“Sou velho, não idiota”: idosos estão mal atendidos na internet


O colunista Andrew Hill escreve sobre como empresas inteligentes deveriam olhar para o público mais velho como uma oportunidade

Por Andrew Hill FT/Valor 07/03/2022 

Carlos San Juan, septuagenário espanhol, acaba de dar uma boa tacada. Há dois meses, ele lançou uma petição para encorajar os bancos a deixar de excluírem os clientes mais velhos ao fecharem agências e empurrarem o uso da internet para transações importantes.

A campanha no Change.org atraiu quase 650 mil assinaturas com um lema memorável: “Soy mayor, NO idiota” – Sou velho, NÃO idiota.

Há duas semanas, autoridades e associações bancárias da Espanha publicaram um plano com dez pontos, a ser respaldado por leis, para garantir que os mais velhos recebam “tratamento de alta qualidade, pessoal e humano”.

O sucesso de San Juan é um retumbante sinal de alerta para qualquer grande instituição (seja no mundo das finanças ou em outros setores) achando que um novo e barato aplicativo é a cura milagrosa para seus problemas de atendimento ao cliente ou para despesas operacionais muito onerosas.

Tendo passado parte das últimas semanas lutando, em nome de parentes idosos, contra downloads, senhas, itens de segurança on-line e os mais variados serviços na internet, eu entendo a frustração de San Juan.

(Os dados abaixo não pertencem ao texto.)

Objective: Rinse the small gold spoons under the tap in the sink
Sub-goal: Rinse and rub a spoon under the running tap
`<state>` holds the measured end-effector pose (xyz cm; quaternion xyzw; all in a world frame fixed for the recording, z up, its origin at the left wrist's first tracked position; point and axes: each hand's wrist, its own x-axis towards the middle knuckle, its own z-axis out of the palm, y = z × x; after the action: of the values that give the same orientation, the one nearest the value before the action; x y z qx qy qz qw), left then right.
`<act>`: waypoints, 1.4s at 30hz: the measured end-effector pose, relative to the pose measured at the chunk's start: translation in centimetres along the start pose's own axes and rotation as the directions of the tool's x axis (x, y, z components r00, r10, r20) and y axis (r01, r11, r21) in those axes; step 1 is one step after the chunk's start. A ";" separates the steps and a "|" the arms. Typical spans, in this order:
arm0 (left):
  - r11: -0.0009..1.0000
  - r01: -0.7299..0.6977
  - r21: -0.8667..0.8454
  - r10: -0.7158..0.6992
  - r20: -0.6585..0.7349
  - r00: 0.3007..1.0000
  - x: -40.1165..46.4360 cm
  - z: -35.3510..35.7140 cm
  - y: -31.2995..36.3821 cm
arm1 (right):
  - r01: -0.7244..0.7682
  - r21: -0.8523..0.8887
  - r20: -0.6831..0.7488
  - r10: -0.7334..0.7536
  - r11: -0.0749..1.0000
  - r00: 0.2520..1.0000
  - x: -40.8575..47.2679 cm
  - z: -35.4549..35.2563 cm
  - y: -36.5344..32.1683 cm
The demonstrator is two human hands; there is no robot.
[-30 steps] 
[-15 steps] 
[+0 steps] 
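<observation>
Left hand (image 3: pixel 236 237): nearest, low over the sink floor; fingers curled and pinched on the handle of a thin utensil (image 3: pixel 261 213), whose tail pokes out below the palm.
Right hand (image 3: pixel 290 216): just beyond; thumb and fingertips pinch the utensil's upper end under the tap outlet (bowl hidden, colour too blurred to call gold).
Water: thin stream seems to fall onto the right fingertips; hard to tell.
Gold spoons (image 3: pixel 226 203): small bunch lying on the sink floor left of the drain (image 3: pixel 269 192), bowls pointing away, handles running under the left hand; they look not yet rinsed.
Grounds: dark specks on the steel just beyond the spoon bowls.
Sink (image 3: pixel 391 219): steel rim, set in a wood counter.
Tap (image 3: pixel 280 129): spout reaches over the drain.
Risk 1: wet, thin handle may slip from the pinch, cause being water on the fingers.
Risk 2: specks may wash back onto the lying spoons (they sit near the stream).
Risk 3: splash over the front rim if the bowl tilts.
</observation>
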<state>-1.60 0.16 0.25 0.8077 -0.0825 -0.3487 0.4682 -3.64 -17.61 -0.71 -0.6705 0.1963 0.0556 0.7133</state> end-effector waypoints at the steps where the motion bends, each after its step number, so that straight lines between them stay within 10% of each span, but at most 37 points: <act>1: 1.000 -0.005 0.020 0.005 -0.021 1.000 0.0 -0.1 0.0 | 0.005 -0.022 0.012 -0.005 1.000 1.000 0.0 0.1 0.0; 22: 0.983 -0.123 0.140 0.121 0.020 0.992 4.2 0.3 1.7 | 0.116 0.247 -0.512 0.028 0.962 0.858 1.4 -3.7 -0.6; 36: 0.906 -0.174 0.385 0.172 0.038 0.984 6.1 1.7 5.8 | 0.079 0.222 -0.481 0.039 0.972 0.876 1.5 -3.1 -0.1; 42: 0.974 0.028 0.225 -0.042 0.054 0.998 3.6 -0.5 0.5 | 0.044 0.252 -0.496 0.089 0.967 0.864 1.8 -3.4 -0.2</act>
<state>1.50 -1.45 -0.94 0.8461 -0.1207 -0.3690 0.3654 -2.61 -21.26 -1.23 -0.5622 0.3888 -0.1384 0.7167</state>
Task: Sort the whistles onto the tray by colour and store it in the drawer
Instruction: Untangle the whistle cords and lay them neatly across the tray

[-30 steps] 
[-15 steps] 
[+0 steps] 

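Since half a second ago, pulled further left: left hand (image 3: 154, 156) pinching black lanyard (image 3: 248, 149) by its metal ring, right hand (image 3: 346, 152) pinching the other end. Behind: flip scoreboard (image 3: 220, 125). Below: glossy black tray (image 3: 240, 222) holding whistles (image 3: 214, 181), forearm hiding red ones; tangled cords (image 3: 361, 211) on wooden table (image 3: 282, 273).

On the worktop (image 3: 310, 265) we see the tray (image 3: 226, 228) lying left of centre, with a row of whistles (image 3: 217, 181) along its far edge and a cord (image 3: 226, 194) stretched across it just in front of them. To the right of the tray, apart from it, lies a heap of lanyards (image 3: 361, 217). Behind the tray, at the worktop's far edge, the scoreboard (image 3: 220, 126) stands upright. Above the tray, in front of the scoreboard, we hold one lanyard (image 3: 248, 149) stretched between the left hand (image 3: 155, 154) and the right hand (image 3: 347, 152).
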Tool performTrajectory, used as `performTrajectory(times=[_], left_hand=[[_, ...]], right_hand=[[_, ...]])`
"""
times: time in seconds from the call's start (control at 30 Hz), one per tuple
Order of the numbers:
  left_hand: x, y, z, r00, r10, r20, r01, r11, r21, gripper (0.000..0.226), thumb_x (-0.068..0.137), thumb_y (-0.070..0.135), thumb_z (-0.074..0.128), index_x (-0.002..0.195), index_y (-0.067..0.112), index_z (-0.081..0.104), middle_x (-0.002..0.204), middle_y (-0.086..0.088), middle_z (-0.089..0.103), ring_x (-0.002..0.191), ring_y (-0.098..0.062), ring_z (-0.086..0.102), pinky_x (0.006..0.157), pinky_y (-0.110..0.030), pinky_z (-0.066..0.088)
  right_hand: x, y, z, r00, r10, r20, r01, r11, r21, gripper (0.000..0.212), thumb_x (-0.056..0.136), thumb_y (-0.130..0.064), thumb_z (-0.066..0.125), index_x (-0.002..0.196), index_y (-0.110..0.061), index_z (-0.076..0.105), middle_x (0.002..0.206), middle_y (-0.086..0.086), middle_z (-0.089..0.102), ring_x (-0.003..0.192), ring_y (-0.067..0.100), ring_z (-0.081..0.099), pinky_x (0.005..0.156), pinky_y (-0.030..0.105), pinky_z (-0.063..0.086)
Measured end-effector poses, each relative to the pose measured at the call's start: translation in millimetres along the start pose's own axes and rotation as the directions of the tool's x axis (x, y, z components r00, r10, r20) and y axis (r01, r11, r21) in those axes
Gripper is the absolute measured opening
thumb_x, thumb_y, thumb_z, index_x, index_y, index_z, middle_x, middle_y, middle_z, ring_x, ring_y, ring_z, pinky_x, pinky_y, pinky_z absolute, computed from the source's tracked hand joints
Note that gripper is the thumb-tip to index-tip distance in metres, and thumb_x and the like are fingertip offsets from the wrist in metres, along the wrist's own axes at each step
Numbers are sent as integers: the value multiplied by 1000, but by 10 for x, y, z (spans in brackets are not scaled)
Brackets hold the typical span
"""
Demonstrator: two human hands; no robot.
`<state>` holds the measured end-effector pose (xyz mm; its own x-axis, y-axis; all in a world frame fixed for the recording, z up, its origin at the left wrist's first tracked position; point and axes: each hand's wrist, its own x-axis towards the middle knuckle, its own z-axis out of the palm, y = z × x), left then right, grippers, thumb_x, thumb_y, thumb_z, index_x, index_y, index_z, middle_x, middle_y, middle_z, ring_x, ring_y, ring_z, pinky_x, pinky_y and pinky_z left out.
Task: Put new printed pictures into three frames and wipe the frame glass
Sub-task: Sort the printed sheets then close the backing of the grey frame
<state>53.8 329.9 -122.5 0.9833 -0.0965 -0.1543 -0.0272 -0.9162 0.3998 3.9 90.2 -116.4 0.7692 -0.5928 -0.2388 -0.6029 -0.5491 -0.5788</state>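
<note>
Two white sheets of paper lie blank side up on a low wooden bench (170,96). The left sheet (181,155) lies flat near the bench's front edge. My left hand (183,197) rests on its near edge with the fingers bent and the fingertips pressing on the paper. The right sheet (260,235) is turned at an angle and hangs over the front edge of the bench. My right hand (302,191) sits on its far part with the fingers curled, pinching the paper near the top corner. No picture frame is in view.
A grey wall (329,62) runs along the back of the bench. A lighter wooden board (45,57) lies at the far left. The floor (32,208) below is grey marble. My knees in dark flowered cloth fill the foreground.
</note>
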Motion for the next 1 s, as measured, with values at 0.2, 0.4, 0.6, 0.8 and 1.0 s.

Clientes mais velhos sofrem em razão das falhas das empresas em criar empatia e inclusão e, acima de tudo, das falhas na estratégia com os clientes.

Quando manifestei no Twitter que um aplicativo não é a solução fácil que as empresas acreditam ser, minhas queixas ressoaram entre centenas de usuários. Muitos admitiram que precisavam se fazer passar pelos pais para completar transações básicas on-line ou para enganar centrais de teleatendimento pouco dispostas a ajudar. “Descobri que deitar de costas, com a cabeça inclinada o mais à frente possível, era a melhor forma de adicionar 40 anos à minha voz”, confessou um.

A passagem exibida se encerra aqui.